Dans le hameau poussiéreux de Guerguerat, à l'extrême sud du Sahara occidental, toute la vie tourne autour de la frontière avec la Mauritanie, sur la seule route reliant le Maroc et l'Afrique de l'Ouest. "Il n'y a rien d'autre ici", souligne l'épicier le plus prospère de Guerguerat, le Marocain Aziz Boulidane.

Cet homme entreprenant a aménagé une petite terrasse devant sa boutique pour servir des cafés aux routiers et aux voyageurs de passage, à proximité de la douane marocaine qui contrôle les poids-lourds en transit.

C'est ce point frontalier, situé au coeur d'une zone désertique aride et caillouteuse, proche du littoral atlantique, qui a récemment cristallisé les tensions entre le Maroc et les indépendantistes du Front Polisario, nouvel épisode d'un long conflit sur le devenir de l'ancienne colonie espagnole du Sahara occidental.

L'armée marocaine s'est déployée le 13 novembre dans la zone-tampon contrôlée par l'ONU pour "sécuriser" un passage crucial pour le commerce. Un groupe de militants indépendantistes sahraouis bloquaient depuis environ trois semaines la route construite, selon eux, en violation de l'accord de cessez-le-feu de 1991 signé sous l'égide de l'ONU après 15 ans de combat.

Depuis, le Maroc a conforté ses positions sur le terrain en protégeant le passage par un mur de sable surveillé par les militaires et en terrassant le dernier tronçon de route qui se réduit à un entrelacs de pistes de sable.

L'opération a été menée "dans l'intérêt de l'Afrique, du Maroc et des pays du Nord", a assuré le Premier ministre marocain, Saad-Eddine El Othmani, qui s'est rendu sur place pour la première fois vendredi, en même temps qu'une délégation d'hommes politiques.

- "Porte sur l'Afrique" -

"Le poste-frontière a un important poids économique et génère d'importants revenus", explique El Fekir Khattat, un élu municipal qui décrit fièrement sa région comme "la porte du Maroc sur l'Afrique".

L'intervention de l'armée marocaine "va renforcer l'attractivité économique", dit-il.

L'élu table sur la construction de deux zones industrielles "pour valoriser l'activité commerciale" générée par la route et pour "créer de l'emploi" dans cette région désertique et peu peuplée.

Rabat a déjà mené plusieurs grands chantiers dans ce territoire riche en eaux poissonneuses et en gisements de phosphate.
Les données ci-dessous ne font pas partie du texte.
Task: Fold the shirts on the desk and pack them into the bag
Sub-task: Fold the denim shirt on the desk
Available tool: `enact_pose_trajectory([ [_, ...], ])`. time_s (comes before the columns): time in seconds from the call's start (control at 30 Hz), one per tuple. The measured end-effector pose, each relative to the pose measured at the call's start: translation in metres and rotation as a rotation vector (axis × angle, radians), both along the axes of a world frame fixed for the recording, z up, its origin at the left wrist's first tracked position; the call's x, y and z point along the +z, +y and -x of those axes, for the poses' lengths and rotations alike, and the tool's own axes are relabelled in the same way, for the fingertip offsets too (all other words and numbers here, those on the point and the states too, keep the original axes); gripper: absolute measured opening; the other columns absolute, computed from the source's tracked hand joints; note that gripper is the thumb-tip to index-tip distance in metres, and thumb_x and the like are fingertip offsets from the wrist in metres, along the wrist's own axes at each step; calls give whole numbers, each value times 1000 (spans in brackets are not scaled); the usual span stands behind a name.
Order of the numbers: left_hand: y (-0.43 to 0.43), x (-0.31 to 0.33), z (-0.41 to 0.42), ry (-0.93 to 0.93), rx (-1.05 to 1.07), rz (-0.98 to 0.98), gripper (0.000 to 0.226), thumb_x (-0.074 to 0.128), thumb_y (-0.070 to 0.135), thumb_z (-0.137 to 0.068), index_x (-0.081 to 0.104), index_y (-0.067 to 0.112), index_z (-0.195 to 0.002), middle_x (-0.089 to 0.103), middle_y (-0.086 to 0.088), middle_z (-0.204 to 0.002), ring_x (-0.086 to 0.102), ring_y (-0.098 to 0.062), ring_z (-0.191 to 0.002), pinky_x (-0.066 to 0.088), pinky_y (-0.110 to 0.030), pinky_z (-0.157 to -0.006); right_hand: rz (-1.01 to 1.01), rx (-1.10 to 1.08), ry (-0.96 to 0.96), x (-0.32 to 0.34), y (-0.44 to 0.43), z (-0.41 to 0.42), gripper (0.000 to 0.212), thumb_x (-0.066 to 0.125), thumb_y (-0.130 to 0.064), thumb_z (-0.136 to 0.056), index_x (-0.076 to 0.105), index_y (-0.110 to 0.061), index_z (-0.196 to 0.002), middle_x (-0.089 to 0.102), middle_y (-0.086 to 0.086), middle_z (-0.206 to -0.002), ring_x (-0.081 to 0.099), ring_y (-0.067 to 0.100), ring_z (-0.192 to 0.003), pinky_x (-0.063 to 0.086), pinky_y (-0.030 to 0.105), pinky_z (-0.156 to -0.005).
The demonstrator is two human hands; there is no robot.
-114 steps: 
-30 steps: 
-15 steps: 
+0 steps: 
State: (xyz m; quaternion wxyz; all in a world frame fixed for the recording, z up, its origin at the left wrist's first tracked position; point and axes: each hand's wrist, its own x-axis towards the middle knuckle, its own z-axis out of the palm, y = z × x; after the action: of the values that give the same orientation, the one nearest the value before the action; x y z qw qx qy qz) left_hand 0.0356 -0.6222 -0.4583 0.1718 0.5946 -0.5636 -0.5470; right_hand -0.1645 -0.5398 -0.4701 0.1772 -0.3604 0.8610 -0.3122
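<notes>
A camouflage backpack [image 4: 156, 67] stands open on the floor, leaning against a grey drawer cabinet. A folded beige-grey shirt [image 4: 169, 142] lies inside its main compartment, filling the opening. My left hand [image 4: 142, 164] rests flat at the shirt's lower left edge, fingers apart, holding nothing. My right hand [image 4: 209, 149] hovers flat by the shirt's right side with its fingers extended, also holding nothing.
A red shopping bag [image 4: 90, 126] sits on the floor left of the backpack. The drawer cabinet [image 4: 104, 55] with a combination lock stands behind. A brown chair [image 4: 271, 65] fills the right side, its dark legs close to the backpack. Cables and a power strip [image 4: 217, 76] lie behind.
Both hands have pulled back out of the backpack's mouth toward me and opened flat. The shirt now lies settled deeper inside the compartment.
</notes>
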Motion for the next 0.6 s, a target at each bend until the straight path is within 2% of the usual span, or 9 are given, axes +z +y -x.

Le Front Polisario, lui, dénonce "le pillage des ressources naturelles appartenant au peuple sahraoui".

C'est en 2017, année de la réintégration du Maroc dans l'Union africaine, que le roi Mohamed VI débloque sept milliards d'euros d'investissements pour transformer cette partie du Sahara en "hub économique".

Deux des projets, représentant chacun une enveloppe de près d'un milliard d'euros, concernent l'aménagement d'une "voie express" nord-sud sur un millier de km et la transformation du port de Dakhla en "hub maritime régional", pour desservir le nord du Maroc, les ports de l'ouest africain et les Canaries.

- "Point stratégique"-

Daouda Sene, le gérant de l'hôtel Barbas, le plus vieil établissement de la région de Guerguerat, se flatte de travailler dans "un point stratégique sur le plan international".

"C'est par là que passent tous les Européens et tous les Africains qui veulent partir en Afrique de l'Ouest", souligne le Sénégalais de 46 ans, qui a été recruté il y a quelques mois pour "améliorer l'image et le niveau" du motel, situé à Bir Gandouz, à 80 km au nord de la frontière.

En temps normal, son établissement accueille "toutes les nationalités": Maliens, Sénégalais, Ivoiriens, Mauritaniens, Gambiens, Marocains, pour ce qui concerne le transport et le commerce; Français, Espagnols, Portugais ou Chinois pour les voyages de loisirs, le tourisme ou la pêche.

Mais ces derniers mois, l'activité a pâti de la fermeture des frontières liée à la pandémie de Covid-19, puis des blocages du Front Polisario sur la route.

"Avant, l'hôtel marchait bien, mais le chiffre d'affaires a baissé", regrette le gérant.

Il reste cependant persuadé que le bourg de Bir Gandouz, qui compte actuellement un millier d'âmes, deviendra un jour un grand centre touristique et commercial, "plus grand que le port de Dakhla".

Actuellement, quelque 200 camions empruntent quotidiennement la "Nationale 1" que traversent parfois des dromadaires élevés librement dans le désert.